** Dataset excerpt follows **
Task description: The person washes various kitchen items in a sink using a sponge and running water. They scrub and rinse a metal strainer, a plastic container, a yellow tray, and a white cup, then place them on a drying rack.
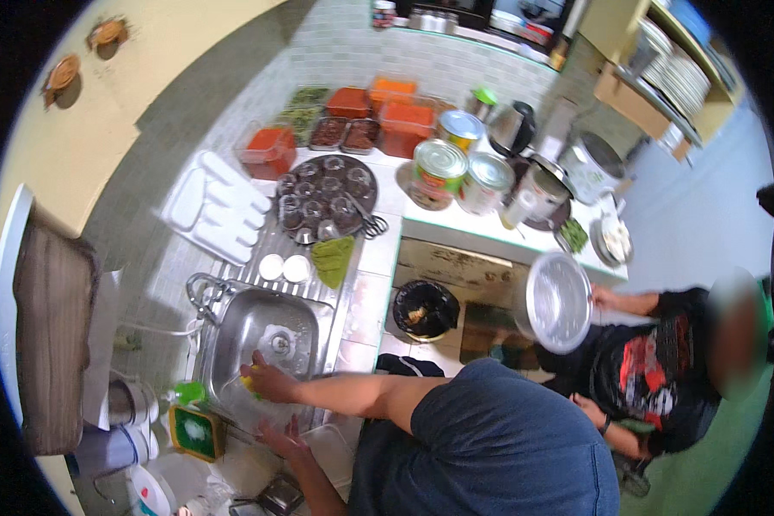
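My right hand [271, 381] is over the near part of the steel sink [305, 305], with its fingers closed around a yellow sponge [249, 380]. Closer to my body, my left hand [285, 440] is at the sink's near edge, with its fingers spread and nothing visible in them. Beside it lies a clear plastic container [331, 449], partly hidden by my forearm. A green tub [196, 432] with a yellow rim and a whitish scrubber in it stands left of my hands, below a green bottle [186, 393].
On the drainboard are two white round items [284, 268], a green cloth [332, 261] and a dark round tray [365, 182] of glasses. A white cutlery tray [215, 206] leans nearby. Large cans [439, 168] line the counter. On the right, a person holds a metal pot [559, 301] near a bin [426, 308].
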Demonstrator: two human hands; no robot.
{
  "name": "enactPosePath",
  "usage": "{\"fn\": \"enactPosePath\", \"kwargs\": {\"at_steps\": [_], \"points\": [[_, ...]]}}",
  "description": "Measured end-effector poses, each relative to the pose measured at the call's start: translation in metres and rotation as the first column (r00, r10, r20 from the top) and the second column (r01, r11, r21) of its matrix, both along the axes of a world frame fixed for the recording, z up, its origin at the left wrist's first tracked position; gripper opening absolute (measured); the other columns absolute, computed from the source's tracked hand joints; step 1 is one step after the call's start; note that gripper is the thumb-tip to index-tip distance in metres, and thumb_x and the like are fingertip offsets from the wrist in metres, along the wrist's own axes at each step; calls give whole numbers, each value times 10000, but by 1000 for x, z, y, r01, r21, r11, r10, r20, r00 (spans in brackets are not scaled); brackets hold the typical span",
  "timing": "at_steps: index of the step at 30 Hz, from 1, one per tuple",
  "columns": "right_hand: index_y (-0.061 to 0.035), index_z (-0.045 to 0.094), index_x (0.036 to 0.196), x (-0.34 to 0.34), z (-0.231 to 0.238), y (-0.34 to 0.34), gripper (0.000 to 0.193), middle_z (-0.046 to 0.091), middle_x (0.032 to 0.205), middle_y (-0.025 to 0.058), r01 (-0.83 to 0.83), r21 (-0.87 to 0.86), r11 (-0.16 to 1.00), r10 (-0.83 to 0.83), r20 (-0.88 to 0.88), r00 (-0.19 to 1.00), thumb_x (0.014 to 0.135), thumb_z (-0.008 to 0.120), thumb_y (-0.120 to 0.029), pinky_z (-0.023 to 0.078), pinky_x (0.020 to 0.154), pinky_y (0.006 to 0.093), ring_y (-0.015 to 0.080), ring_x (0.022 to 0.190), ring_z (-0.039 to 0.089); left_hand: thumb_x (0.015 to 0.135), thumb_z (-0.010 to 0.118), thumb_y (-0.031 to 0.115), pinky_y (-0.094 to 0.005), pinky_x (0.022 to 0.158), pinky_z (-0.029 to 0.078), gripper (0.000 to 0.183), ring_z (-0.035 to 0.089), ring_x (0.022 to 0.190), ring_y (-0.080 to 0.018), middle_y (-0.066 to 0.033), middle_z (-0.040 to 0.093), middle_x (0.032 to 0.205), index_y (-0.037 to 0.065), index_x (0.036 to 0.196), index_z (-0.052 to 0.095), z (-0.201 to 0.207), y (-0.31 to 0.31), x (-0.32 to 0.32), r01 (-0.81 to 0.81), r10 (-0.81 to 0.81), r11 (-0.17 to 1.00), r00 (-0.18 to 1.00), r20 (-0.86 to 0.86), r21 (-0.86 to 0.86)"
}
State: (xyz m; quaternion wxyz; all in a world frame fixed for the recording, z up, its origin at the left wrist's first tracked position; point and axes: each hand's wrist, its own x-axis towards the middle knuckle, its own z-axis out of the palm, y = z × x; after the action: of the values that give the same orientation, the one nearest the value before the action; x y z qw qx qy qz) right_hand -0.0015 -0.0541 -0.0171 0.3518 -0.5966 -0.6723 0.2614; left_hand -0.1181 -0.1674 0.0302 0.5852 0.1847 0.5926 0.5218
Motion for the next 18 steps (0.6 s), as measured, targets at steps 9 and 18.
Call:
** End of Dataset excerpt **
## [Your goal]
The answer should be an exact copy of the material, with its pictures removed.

## [Reply]
Task description: The person washes various kitchen items in a sink using a sponge and running water. They scrub and rinse a metal strainer, a plastic container, a yellow tray, and a white cup, then place them on a drying rack.
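My right hand [271, 381] is over the near part of the steel sink [305, 305], with its fingers closed around a yellow sponge [249, 380]. Closer to my body, my left hand [285, 440] is at the sink's near edge, with its fingers spread and nothing visible in them. Beside it lies a clear plastic container [331, 449], partly hidden by my forearm. A green tub [196, 432] with a yellow rim and a whitish scrubber in it stands left of my hands, below a green bottle [186, 393].
On the drainboard are two white round items [284, 268], a green cloth [332, 261] and a dark round tray [365, 182] of glasses. A white cutlery tray [215, 206] leans nearby. Large cans [439, 168] line the counter. On the right, a person holds a metal pot [559, 301] near a bin [426, 308].
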Demonstrator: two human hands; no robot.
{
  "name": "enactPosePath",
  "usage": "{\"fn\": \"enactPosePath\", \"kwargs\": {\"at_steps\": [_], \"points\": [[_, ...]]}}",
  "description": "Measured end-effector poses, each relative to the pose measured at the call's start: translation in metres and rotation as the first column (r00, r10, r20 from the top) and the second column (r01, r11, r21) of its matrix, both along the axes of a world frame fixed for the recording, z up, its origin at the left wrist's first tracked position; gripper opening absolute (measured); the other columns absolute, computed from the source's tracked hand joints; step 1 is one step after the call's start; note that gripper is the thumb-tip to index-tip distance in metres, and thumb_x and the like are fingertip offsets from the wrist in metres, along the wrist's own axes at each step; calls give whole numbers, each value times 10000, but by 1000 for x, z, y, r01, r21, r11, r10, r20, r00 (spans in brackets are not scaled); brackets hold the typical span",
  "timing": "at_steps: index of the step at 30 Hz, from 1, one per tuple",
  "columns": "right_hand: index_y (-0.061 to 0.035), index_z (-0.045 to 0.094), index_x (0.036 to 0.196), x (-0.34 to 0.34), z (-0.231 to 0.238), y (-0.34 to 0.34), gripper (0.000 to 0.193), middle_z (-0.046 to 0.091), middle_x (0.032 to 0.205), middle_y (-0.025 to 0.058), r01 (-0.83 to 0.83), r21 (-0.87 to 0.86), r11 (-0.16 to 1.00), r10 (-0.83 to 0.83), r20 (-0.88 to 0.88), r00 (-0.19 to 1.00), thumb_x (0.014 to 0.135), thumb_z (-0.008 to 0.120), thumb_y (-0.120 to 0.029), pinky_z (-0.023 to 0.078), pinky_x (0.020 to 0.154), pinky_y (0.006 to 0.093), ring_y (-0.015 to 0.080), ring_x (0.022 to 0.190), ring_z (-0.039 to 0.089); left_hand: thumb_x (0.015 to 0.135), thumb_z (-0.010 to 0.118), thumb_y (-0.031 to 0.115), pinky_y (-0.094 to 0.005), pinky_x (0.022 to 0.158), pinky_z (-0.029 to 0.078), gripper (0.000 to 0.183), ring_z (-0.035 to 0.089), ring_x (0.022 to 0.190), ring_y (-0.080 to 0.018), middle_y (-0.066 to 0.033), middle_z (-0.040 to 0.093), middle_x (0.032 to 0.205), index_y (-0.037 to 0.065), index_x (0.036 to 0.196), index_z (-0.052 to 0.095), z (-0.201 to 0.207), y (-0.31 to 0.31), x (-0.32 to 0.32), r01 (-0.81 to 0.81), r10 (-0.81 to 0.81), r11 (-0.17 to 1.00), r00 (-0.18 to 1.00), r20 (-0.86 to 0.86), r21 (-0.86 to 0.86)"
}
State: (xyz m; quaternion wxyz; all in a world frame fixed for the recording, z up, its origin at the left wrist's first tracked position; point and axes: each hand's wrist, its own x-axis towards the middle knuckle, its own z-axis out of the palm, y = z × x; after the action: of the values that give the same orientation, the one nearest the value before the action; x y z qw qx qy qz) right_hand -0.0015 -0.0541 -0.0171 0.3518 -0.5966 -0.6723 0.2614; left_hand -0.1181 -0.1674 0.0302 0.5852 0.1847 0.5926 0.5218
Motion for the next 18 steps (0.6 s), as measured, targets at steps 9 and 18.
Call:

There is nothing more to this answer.